Required action:
Search the listing for the word "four" and copy every line where it turns up.
- Opening Delimiter -
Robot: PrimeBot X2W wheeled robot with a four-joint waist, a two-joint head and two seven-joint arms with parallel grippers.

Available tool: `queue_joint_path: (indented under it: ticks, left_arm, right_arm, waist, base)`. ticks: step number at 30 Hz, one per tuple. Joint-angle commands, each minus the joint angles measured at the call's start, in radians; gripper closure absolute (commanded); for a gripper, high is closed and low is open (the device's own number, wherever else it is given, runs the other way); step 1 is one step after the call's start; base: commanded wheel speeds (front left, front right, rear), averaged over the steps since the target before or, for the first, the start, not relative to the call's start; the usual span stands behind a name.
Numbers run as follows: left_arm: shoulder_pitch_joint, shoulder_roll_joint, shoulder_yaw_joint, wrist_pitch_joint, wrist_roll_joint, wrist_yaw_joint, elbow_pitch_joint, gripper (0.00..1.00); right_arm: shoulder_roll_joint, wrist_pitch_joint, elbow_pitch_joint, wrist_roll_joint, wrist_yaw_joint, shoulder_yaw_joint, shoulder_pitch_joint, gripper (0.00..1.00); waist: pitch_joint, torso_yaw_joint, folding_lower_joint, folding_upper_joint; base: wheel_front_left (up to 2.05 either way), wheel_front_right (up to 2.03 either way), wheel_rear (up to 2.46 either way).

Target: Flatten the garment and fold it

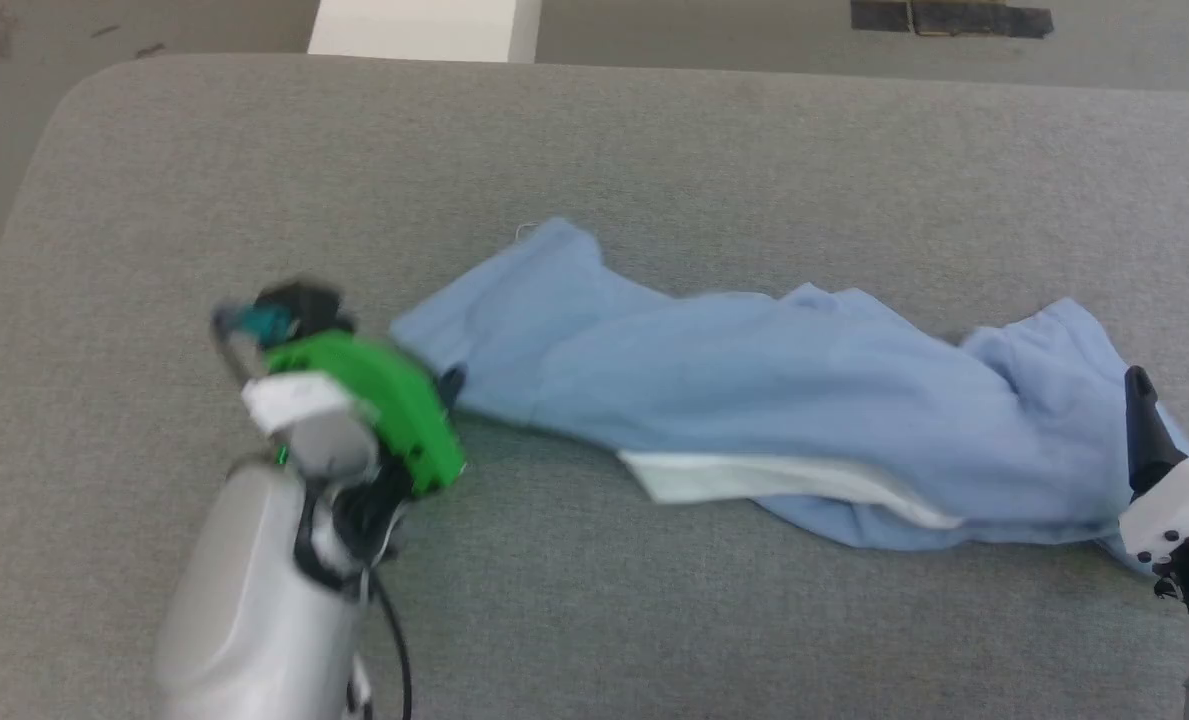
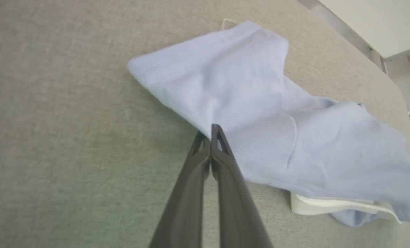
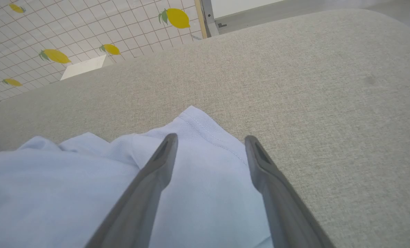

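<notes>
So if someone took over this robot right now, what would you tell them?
Left claw: shut on the left end of the garment.
Right claw: open over the opposite corner, holding nothing.
Garment: bunched in a long strip on the grey surface, white collar band showing.
Done: one end gripped.
Left: grip the other end, spread it flat, fold.

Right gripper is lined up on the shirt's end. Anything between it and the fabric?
Nothing visible. The right gripper is open directly over a corner of the garment, with only the bare grey cushion around that corner.
</notes>
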Motion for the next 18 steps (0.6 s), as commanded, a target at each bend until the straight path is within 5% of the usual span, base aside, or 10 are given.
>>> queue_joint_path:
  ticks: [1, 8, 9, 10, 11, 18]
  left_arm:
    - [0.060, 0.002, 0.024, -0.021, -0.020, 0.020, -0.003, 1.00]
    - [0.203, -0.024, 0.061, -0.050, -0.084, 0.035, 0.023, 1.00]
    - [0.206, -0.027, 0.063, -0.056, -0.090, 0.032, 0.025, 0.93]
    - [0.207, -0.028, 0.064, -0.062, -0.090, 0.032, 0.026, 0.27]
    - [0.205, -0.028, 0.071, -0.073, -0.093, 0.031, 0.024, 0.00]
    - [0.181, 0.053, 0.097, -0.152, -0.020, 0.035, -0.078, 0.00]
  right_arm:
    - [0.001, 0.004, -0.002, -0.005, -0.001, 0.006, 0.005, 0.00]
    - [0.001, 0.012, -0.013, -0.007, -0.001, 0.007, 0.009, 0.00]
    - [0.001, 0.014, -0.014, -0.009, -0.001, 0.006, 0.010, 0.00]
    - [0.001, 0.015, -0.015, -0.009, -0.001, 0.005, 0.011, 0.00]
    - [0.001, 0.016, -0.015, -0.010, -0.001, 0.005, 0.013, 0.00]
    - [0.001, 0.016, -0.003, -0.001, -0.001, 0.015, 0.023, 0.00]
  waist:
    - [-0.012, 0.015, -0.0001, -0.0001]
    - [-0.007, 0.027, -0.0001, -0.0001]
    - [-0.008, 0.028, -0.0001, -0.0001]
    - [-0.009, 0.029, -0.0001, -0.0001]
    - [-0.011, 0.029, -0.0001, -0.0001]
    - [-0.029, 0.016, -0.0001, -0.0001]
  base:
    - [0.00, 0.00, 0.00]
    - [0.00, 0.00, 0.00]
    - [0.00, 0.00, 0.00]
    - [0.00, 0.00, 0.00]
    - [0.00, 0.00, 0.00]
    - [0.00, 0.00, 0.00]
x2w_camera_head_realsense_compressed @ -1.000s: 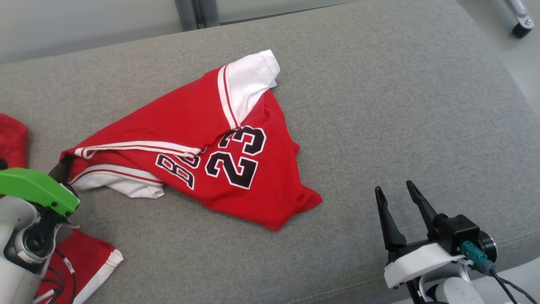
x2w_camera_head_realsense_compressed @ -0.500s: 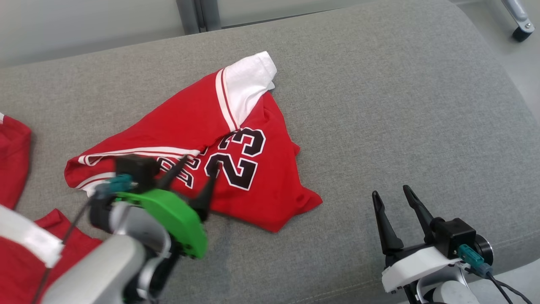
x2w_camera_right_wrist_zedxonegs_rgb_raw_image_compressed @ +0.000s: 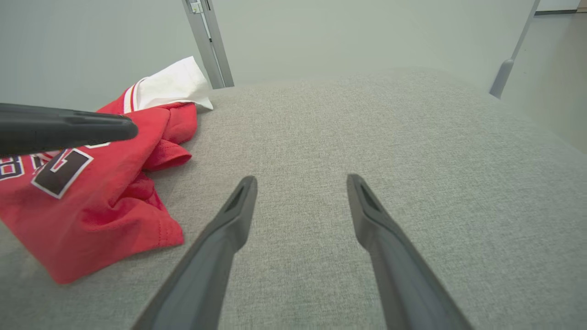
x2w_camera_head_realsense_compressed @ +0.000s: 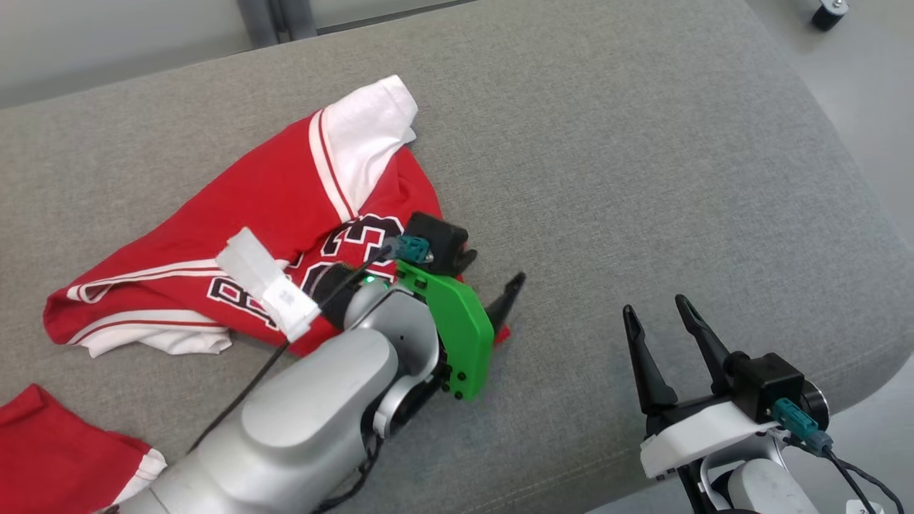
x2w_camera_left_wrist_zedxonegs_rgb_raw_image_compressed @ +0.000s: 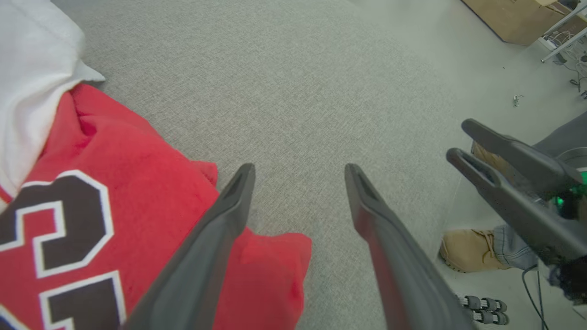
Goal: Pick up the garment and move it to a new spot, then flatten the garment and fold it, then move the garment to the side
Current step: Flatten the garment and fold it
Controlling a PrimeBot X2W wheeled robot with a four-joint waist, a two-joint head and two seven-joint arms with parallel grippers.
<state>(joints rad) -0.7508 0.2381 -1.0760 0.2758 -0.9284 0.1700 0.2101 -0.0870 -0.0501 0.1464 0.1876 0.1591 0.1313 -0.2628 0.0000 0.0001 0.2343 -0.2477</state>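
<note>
Grey cushion (x2w_camera_left_wrist_zedxonegs_rgb_raw_image_compressed: 275, 91), garment (x2w_camera_left_wrist_zedxonegs_rgb_raw_image_compressed: 151, 197) under left hand (x2w_camera_left_wrist_zedxonegs_rgb_raw_image_compressed: 299, 168)

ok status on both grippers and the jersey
Left gripper open, empty, at jersey corner. Right gripper open, over couch. Jersey crumpled, unfolded. Second red garment lies apart, lower left.

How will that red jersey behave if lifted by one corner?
Probably floppy: the red jersey lies creased and folded over itself, so it should drape. Likely light, thin cloth. Pushed, it would probably bunch on the grey cushion.

Even, soft daylight with faint shadows, no glare; wrist views bend at their edges.
</note>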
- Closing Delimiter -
Finished task:
Robot: PrimeBot X2W wheeled robot with a four-joint waist, a two-joint head and two seven-joint arms with parallel grippers.
Controlling a PrimeBot X2W wheeled robot with a four-joint waist, a two-joint head and two seven-joint arms with parallel grippers.

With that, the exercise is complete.